Sabda Tuhan dalam bacaan Injil hari Minggu ini mengingatkan kita semua sebagai orang kristiani akan makna kehidupan bersama. Yesus bersabda, “Di mana dua atau tiga orang berkumpul dalam nama-Ku, di situ Aku ada di tengah-tengah mereka.” Kehidupan bersama mestinya mampu menghadirkan Tuhan yang tampak dalam perbuatan saling mengasihi. Paulus menekankan hal itu kepada jemaat di Roma dengan berkata, “Hendaklah kamu saling mengasihi. Sebab barangsiapa mengasihi sesamanya manusia, ia sudah memenuhi hukum Taurat” (bacaan kedua hari ini, Rm. 13:8-10).
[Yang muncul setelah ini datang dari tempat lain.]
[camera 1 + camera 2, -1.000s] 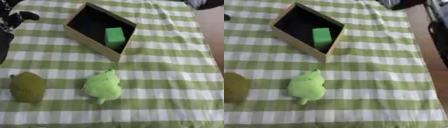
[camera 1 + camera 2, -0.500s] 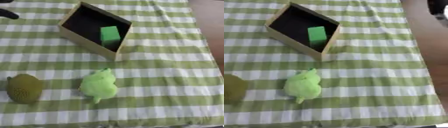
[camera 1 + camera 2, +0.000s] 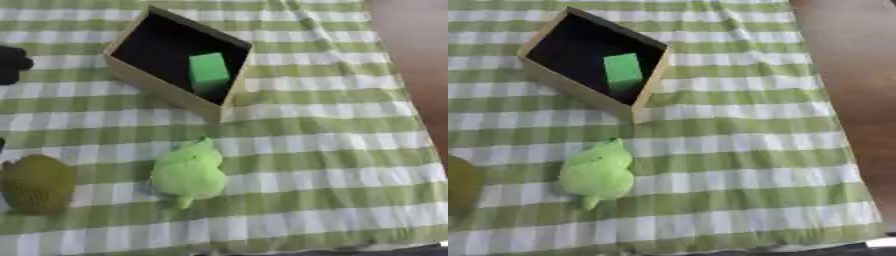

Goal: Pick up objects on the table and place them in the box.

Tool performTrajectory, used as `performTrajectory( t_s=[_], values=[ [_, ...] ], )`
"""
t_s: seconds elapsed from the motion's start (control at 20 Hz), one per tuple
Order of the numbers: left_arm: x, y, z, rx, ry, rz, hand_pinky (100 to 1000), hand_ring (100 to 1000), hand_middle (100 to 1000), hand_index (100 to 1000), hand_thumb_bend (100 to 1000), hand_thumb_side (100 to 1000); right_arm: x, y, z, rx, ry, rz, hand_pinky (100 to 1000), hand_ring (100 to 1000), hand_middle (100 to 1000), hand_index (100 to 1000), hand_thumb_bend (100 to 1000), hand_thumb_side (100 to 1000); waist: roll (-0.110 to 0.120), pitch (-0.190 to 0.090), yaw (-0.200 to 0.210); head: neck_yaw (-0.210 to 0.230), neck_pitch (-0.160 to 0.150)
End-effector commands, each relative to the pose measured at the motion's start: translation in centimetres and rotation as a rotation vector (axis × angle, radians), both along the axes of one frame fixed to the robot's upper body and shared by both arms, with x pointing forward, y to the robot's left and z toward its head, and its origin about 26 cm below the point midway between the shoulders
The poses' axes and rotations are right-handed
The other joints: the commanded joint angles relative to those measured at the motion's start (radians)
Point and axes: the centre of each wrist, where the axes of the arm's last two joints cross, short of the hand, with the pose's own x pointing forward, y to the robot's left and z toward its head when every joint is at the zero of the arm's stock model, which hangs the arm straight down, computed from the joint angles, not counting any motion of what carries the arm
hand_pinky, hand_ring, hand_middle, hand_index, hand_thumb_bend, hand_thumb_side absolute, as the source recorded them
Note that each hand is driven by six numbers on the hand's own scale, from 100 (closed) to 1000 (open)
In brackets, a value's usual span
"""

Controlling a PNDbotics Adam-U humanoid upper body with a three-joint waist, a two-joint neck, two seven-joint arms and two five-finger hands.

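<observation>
The left hand [image 3: 12, 64], a dark shape at the left edge whose fingers I cannot make out, is the only hand showing, with the brown toy [image 3: 37, 183] below it at lower left, the green toy [image 3: 187, 172] further right pointing toward the box [image 3: 166, 92].

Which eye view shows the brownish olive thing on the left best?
The left eye view: the brownish olive object shows nearly whole, lying on the checked cloth left of the green plush toy. The right eye view shows only a sliver at its left edge.
</observation>
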Motion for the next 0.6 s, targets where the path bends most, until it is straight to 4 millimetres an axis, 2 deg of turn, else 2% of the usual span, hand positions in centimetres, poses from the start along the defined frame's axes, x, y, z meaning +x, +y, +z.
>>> performTrajectory(
  t_s=[0.05,0.35,0.4,0.55,0.6],
  values=[
    [-0.4,0.3,1.1,0.145,-0.025,0.016,912,1000,922,942,100,244,-0.7,-0.4,0.8,-0.008,-0.023,-0.024,1000,1000,562,927,100,430,0.020,-0.038,-0.003,-0.005,-0.006],
    [-0.7,0.9,1.8,0.336,-0.081,0.102,944,1000,927,957,100,251,-0.8,-0.8,0.3,-0.015,0.004,-0.059,1000,1000,554,925,100,454,0.036,-0.040,0.004,-0.013,-0.005],
    [-0.7,1.0,1.7,0.364,-0.087,0.125,954,1000,934,965,137,264,-0.8,-0.8,0.3,-0.016,0.006,-0.062,1000,1000,553,924,100,458,0.038,-0.040,0.004,-0.013,-0.005],
    [-0.9,1.2,1.0,0.475,-0.101,0.194,971,1000,937,974,280,420,-0.9,-0.9,0.1,-0.018,0.013,-0.071,1000,1000,551,924,100,470,0.041,-0.039,0.002,-0.010,-0.004],
    [-0.9,1.2,0.8,0.511,-0.104,0.213,974,1000,939,976,290,462,-0.9,-0.9,0.1,-0.020,0.017,-0.074,1000,1000,550,924,100,470,0.041,-0.040,0.001,-0.009,-0.004]
  ],
)
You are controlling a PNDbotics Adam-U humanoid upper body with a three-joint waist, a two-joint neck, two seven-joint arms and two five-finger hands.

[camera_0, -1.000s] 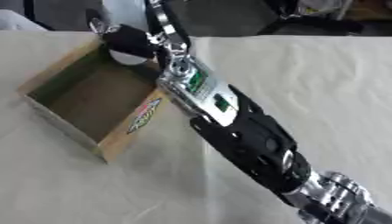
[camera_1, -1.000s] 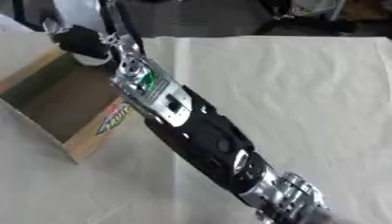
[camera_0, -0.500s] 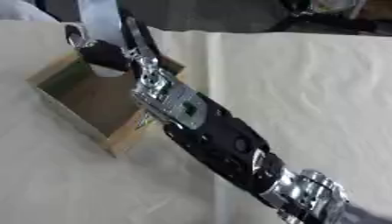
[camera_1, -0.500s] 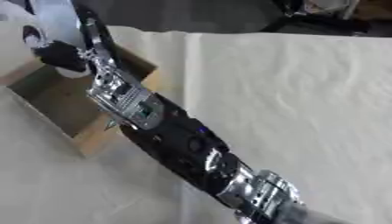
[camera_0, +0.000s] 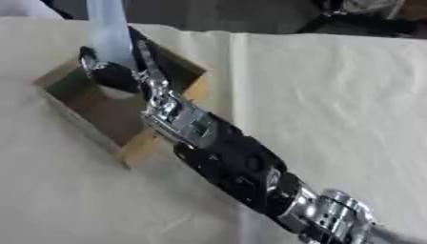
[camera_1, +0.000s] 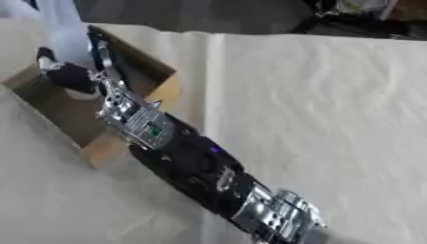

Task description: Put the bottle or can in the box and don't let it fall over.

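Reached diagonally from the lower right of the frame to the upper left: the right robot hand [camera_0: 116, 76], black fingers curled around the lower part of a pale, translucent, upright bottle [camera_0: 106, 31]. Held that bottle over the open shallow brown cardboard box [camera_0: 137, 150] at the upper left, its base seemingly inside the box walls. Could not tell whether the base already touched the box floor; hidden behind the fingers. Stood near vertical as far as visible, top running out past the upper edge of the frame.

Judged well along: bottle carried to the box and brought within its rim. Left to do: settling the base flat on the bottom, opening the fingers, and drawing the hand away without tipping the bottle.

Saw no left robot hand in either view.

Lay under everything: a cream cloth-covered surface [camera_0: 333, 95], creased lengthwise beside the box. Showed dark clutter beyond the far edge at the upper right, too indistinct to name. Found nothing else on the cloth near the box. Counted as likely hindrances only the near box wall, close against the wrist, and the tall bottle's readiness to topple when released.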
Yesus sendiri menunjukkan dengan jelas bagaimana kasih itu harus diwujudkan, khususnya ketika ada saudara yang berbuat dosa. “Tegurlah dia di bawah empat mata … Jika ia tidak mau mendengarkan mereka, sampaikanlah soalnya kepada jemaat.” Kasih hendaknya tidak reaktif, tetapi solutif.
Saudara-saudari yang terkasih, tiga hal dapat kita renungkan pada hari Minggu ini. Pertama, kehidupan bersama atau suatu komunitas mestinya mampu menghadirkan Tuhan. Kehadiran Tuhan tampak ketika orang-orang yang hidup bersama saling mengasihi satu dengan yang lain.
Kedua, kehidupan bersama mengadaikan adanya komunikasi yang baik, dekat, dan saling mengembangkan. Gibah atau bergosip adalah tindakan yang reaktif dan bukan solutif. Dalam tahapan komunikasi, membicarakan orang lain adalah komunikasi tingkat kedua; tingkat pertama adalah komunikasi basa-basi; tingkat ketiga adalah berbagi ide dan gagasan; tingkat keempat adalah sharing dari hati ke hati; dan tingkat kelima adalah relasi intim. Berhadapan dengan saudara yang berbuat dosa, Yesus mengedepankan tingkat komunikasi keempat, yakni komunikasi dari hati ke hati dengan menegur yang bersangkutan secara empat mata.
Ketiga, kasih menjadi hukum dan nilai dasar yang mesti menjiwai relasi, komunikasi, dan kehidupan bersama kita. Paulus kepada jemaat di Roma menegaskan kembali hal tersebut, “Kasihilah sesamamu manusia seperti dirimu sendiri! Kasih tidak berbuat jahat terhadap sesama manusia…”
Semoga keluarga kita dan komunitas-komunitas tempat kita berada dapat sungguh-sungguh menjadi komunitas yang mampu mengomunikasikan kasih antara satu dengan yang lain.